A promising rookie, Eisenreich vaulted through the minors and onto the Twins roster in 1982, but after a .303 start he was placed on the disabled list after suffering symptoms of Tourette’s Syndrome, a nervous disorder that causes uncontrollable verbal and physical tics. The illness never left, but medication and Eisenreich’s determination not to be ashamed of his condition helped him return with the Royals in 1987. A line drive hitter with little power, Eisenreich was used as a platoon player for most of his career, but finally blossomed in his mid-thirties as a regular on the Phillies during their run to the pennant in 1993.

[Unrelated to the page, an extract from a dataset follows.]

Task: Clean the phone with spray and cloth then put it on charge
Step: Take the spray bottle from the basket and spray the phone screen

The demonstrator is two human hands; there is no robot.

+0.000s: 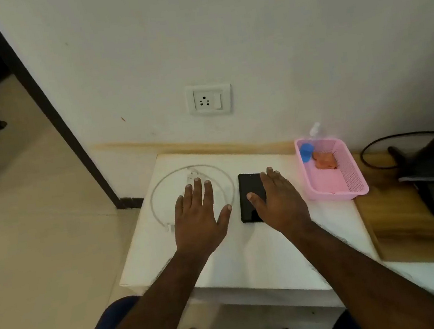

Eisenreich had always exhibited strange behavior as a youngster, but most doctors chalked it up to hyperactivity. His disorder never disappeared, but it never really hindered him on the baseball diamond until April 30 of his rookie season, when Eisenreich began to lapse into convulsions in the Metrodome outfield. Eisenreich was forced to leave the game, and on the team’s next road trip was taunted by Fenway Park fans.
Eisenreich’s disorder was attributed to a “case of nerves” by some who believed that the rookie was simply overwhelmed by the pressure of being in the major leagues. But Eisenreich knew that it was something more, and doctors eventually diagnosed him with Tourette’s. The illness forced him to abandon the 1983 and 1984 seasons after only a few games, and finally drove him to an early retirement. But medication helped him get his health problems under control and Eisenreich signed with the Royals in 1987. After nearly three years away from pro ball, he was called up to the majors after batting .382 as a DH for Kansas City’s Double-A affiliate in Memphis.
In his first years with the Royals, Eisenreich was mostly used as a pinch-hitter and DH, since he was better able to control himself when not in the field. But in 1989 he got his first chance to fill in at all three outfield positions and proved he could still contribute despite Tourette’s. Eisenreich batted .293 with 27 stolen bases and won the Royals Player of the Year Award.
After three more seasons in a platoon role for the Royals, he left as a free agent after the 1992 season to join the Phillies, where his career hit its high point. Originally signed as a backup outfielder and a left-handed bat off the bench, Eisenreich shared time with Wes Chamberlain in right during the Phillies’ pennant-winning season of 1993 and hit over .300 in each of his four seasons in Philadelphia. When he got his first chance to be an everyday right fielder in 1995 at the age of 36, he came through, batting .316. He followed with a .361 performance the next year, but his season ended early when a foul tip broke his left foot on September 1.
Eisenreich joined the Marlins in 1997, and batted .280 in 120 games as an outfielder, first baseman, and pinch hitter as the club stormed to their first championship. But in May, Eisenreich fell victim to the team’s veteran fire sale when he was traded to Los Angeles with Bobby Bonilla, Gary Sheffield, and Charles Johnson for Todd Zeile and Mike Piazza. He played miserably as a Dodger, batting just .197 in 79 games to finish the season at .215, and retired after the season.
Eisenreich never minded being a role player. “My calling in life was not to be a superstar ballplayer,” he told Baseball Weekly in 1995. “I have another job to do: to be a quality player, help my team win and show kids who have Tourette’s what they can accomplish.”